Carnival, 1970s style: Julie on her winning ‘Peace’ float
14 August 2017 2:04PM
It's carnival season. The time of year for ice creams, bouncy castles and queens in sparkly tiaras.
I went to Whitehaven Carnival, my first in a while, on Saturday and suddenly realised you never really tire of a parade.
Toddlers in tutus, a man on stilts riding a bike, Oompa Loompas and boys running around with silly string.
Attending with my little god-daughter (at her first carnival) I had forgotten just how exciting the sights and smells can be. On a hot’s summer’s day it was hard to beat the smell of frying onions and candyfloss, with your shoulders burning as you try to hook a duck and win a giant teddy which you don’t really want to win as you’ve no room.
For someone who lives her life dressed in black and rarely venturing into direct sunlight, I am impossibly drawn to the sparkly, glitz and colourful glamour of a carnival float.
Back in the day I was a float veteran. As part of a Brownie pack whose mothers would spend weeks making paper-tissue flowers to transform a mucky coal lorry, it was all taken very seriously.

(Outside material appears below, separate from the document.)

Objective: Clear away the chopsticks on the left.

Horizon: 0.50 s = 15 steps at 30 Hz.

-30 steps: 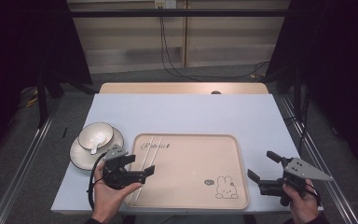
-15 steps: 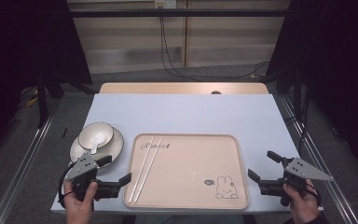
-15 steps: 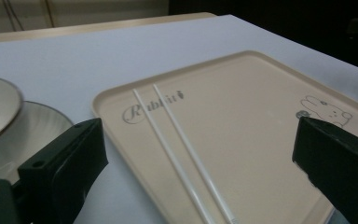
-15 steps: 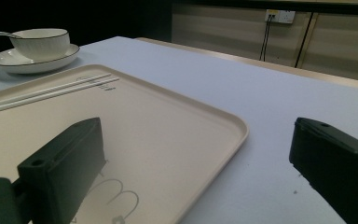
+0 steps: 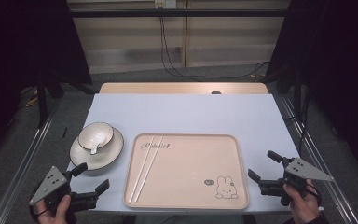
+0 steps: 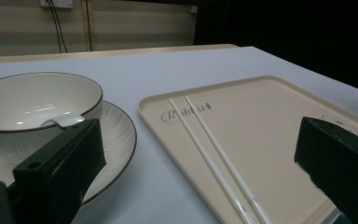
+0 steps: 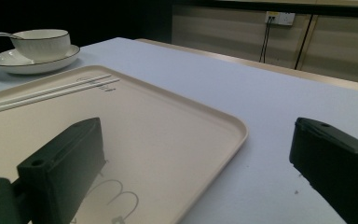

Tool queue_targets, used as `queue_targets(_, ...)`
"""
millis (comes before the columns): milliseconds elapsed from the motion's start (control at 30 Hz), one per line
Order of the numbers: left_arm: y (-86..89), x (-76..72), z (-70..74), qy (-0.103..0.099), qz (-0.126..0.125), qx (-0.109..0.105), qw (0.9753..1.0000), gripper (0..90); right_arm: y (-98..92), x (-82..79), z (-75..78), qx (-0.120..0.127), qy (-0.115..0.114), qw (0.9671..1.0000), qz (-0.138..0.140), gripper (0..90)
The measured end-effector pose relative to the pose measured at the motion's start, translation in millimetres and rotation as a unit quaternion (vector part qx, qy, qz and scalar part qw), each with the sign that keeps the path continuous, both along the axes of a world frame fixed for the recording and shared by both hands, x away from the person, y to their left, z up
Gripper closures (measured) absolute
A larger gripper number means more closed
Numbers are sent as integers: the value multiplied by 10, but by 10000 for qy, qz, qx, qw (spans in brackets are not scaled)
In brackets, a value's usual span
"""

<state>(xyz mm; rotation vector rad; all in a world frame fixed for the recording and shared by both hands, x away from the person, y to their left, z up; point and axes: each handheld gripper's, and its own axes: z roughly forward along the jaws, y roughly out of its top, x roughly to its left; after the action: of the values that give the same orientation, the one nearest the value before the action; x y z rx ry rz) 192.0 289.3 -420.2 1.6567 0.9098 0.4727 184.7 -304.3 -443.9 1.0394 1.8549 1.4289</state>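
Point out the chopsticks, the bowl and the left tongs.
chopsticks (image 5: 144,169), high view, middle of the pair's shafts.
bowl (image 5: 95,135), high view, inner wall.
left tongs (image 5: 91,176), high view, midway between the two tips.

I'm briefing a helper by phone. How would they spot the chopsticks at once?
Find the beige rectangular tray in the middle of the pale blue table. Along its left side lie the two thin white chopsticks, side by side. Nothing else there is long and stick-like; the neighbouring white bowl is round.
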Motion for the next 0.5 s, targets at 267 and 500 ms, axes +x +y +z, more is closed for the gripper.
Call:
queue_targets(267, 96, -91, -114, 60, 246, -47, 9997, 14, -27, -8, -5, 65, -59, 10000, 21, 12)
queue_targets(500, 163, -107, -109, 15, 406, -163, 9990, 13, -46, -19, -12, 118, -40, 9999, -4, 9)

Anyone who worked on those floats back in the 1970s can recall just how much effort went into producing an astonishing work of art from what was essentially a large industrial vehicle.
I was on one award-winning float called ‘Peace’ which saw all the little Brownies dressed in white dresses sitting on a float which included live doves in cages!
Another theme saw a giant rainbow constructed on a float, while another lorry was decorated to look like a village in the Netherlands, complete with a windmill entitled “Having a Gouda Time”. Geddit?
Carnivals are special in this country as we have a window of just several weeks to pull together some summer festivities.
As I rediscovered on Saturday, there is nothing more British than standing on the street, teeth chattering, goosebumps revealed, eating an ice cream saying to your nearest and dearest: “Isn’t this fun?”
It also set me thinking about other cheap, summer delights, which included blow-up swimming pools, squeezy bottle water fights, home-made frozen Vimto lollies and cheese crisps.
The shape of washing-up liquid bottles has evolved over the years, but the delicious thrill of taking someone by surprise has never altered.
When we have a family party at my mam’s during the summer and let the youngsters loose with water pistols, my brother, who is in his 40s, is still my number one target. The old-school competitive spirit rises in me and there is much planning about how to annoy him the most with the shots.
Of course, squeezy bottles are all well and good, but the very best time was when your dad came home from work in his overalls, turned on the garden hose and drenched everyone in his path for a good half an hour.
“Right,’’ your dad would say. “That’s me done.” And he would switch off the hose, grab his paper and retreat to the house where we wouldn’t dare disturb him.